What is Retransmission Consent?
Retransmission consent is a legal framework in the United States that governs the relationship between television broadcasters and cable or satellite television providers (multichannel video programming distributors or MVPDs). It was established under the Cable Television Consumer Protection and Competition Act of 1992.
Retransmission consent essentially allows television broadcasters to negotiate with cable and satellite providers for permission to carry their broadcast signals. Here's how it generally works:
Negotiation: Television broadcasters negotiate with cable and satellite providers to determine whether the provider can carry their channels and what compensation, if any, will be provided in exchange.
Consent or Retransmission Fee: The negotiations may result in a mutual agreement where the cable or satellite provider pays a retransmission fee to the broadcaster for the right to carry their channel. In some cases, broadcasters may choose to provide consent for free.

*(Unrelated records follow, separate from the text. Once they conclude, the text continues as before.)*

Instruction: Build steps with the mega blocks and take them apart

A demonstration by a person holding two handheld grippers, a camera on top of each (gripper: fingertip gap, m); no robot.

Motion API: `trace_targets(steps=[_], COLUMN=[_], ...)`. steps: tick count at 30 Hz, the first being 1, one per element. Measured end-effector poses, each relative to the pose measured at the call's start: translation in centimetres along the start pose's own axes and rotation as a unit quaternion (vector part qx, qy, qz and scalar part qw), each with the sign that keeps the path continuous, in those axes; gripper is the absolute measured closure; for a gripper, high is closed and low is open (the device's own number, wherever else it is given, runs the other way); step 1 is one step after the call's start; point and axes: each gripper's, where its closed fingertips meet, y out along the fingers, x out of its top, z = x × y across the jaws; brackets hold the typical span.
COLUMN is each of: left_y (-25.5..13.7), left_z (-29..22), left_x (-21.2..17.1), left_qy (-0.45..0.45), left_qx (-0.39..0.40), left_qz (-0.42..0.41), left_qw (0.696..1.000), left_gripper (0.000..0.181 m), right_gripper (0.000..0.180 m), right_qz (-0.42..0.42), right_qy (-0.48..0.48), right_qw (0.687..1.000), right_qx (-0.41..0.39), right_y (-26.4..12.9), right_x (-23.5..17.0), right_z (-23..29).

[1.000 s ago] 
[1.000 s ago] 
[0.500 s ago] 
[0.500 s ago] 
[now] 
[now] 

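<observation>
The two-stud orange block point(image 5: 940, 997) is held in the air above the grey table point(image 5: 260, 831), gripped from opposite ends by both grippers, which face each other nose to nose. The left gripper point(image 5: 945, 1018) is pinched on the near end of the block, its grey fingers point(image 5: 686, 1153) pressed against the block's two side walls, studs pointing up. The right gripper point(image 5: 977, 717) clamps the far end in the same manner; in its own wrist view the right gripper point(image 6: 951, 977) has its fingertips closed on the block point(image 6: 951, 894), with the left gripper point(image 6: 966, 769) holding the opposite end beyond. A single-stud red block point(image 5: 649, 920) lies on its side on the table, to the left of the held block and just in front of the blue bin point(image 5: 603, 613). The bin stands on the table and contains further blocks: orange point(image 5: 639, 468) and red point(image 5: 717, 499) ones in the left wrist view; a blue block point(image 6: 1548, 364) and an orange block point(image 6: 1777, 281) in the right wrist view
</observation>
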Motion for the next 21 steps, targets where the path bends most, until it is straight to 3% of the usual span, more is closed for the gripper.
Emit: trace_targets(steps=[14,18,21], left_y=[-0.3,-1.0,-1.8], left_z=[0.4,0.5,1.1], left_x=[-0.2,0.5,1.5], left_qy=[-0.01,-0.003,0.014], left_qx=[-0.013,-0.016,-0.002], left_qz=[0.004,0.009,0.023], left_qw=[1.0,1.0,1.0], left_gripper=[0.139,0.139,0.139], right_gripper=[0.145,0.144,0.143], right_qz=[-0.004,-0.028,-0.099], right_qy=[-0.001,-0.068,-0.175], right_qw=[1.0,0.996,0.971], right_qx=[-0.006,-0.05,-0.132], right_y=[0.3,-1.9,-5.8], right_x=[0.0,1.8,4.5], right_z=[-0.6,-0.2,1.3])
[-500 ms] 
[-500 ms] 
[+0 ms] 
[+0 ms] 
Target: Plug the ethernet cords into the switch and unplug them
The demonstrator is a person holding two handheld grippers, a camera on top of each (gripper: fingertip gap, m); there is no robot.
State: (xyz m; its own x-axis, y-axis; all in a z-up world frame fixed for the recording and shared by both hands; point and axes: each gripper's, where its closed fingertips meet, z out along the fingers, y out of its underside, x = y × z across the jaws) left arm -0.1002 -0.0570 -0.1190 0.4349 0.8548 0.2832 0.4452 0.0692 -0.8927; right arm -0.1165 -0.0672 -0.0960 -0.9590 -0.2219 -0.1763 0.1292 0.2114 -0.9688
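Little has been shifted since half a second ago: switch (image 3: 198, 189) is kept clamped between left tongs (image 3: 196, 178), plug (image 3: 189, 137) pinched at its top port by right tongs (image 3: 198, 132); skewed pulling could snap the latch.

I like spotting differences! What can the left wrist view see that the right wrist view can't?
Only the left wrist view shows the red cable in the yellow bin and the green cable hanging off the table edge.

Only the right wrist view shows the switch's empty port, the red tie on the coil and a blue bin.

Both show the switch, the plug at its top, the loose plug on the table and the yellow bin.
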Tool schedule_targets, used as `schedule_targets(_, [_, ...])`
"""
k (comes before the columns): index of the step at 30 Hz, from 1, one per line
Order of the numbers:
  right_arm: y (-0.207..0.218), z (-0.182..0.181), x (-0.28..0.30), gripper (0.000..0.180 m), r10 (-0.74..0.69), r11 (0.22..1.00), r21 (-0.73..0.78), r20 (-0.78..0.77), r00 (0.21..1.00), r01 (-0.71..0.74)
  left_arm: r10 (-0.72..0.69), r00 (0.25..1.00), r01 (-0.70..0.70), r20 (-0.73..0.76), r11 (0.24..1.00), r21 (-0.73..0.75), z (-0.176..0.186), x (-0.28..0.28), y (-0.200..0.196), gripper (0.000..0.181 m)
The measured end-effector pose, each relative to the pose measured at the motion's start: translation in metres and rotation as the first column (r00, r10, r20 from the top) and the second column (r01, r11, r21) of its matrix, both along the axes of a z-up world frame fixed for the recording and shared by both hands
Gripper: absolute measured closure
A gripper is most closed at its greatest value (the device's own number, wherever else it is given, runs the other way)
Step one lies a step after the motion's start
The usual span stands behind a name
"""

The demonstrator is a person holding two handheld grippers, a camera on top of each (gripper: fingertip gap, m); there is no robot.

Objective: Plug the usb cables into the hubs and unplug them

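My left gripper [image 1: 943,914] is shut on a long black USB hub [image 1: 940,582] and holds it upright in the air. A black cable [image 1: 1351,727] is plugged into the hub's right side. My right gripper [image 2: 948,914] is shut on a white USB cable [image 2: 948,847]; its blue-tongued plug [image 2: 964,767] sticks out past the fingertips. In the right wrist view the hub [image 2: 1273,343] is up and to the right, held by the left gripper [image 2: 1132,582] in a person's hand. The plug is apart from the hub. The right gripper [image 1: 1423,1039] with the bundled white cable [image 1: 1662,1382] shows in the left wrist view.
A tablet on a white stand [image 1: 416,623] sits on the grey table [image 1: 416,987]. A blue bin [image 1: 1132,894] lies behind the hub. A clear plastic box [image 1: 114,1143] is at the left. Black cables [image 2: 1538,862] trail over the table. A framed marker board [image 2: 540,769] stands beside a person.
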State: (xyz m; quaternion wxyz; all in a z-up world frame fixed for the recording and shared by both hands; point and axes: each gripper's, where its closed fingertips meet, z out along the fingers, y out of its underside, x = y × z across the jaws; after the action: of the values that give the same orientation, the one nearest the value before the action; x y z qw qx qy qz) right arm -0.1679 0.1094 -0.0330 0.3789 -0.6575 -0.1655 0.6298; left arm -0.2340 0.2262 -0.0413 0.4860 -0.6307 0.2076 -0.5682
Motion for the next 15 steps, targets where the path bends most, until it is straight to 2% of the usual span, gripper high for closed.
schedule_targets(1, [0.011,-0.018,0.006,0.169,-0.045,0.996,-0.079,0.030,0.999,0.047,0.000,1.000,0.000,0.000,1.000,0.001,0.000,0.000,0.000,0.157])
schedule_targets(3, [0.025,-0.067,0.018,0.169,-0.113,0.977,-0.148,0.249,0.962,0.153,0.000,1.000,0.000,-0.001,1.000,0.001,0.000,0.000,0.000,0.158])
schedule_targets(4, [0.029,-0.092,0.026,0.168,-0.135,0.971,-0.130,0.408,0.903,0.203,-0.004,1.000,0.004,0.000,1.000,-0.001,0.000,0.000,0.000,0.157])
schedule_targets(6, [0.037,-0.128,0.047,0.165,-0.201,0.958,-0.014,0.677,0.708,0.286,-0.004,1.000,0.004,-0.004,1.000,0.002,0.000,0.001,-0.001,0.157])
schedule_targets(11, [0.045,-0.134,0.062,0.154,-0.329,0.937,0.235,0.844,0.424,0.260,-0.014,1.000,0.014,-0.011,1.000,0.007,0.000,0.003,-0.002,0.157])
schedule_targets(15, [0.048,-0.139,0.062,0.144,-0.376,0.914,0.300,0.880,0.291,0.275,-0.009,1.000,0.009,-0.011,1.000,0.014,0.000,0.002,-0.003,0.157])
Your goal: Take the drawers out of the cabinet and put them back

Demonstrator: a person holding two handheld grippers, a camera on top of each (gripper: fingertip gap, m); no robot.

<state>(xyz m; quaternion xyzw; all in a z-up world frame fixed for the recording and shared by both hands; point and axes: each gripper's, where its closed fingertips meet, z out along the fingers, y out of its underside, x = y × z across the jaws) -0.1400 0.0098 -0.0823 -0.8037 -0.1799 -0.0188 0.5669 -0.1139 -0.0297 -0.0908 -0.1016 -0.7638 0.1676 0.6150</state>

Carriage or Blackout: If no agreement is reached, the broadcaster may choose to allow the cable or satellite provider to carry their signal (consent) or, in some cases, they may opt for a blackout, which means the provider cannot carry their signal until an agreement is reached.
The goal of retransmission consent is to give broadcasters a say in how their content is distributed and to provide a potential source of revenue from cable and satellite providers. However, disputes over retransmission consent fees can sometimes lead to channel blackouts for consumers if negotiations break down.